→ **Task**: A single number is the answer: how many lines of the data hold "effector"?

→ **Data segment**:
════

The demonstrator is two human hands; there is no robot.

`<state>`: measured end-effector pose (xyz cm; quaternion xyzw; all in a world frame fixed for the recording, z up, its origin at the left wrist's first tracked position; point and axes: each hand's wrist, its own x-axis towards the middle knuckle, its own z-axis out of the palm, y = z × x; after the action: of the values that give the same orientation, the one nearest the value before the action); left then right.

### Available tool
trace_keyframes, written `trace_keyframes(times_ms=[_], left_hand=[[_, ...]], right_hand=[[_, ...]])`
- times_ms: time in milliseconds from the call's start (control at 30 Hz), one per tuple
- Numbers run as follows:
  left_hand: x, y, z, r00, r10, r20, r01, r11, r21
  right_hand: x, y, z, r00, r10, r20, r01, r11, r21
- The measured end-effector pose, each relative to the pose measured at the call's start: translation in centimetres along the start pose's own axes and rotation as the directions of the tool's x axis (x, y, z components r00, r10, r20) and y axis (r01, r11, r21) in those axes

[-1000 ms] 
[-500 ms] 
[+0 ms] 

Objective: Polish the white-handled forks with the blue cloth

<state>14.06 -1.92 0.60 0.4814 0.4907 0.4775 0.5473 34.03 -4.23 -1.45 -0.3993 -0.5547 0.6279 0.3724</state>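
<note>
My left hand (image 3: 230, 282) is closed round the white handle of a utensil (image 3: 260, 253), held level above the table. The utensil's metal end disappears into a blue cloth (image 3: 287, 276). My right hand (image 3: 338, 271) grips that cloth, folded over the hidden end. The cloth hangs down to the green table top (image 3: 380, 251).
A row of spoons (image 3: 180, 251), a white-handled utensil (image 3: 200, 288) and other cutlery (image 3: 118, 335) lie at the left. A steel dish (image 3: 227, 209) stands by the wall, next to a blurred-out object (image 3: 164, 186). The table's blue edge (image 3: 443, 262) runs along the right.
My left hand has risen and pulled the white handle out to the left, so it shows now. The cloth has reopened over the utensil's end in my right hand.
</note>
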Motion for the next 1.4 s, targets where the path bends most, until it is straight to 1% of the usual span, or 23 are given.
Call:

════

→ **Solved exercise**: 2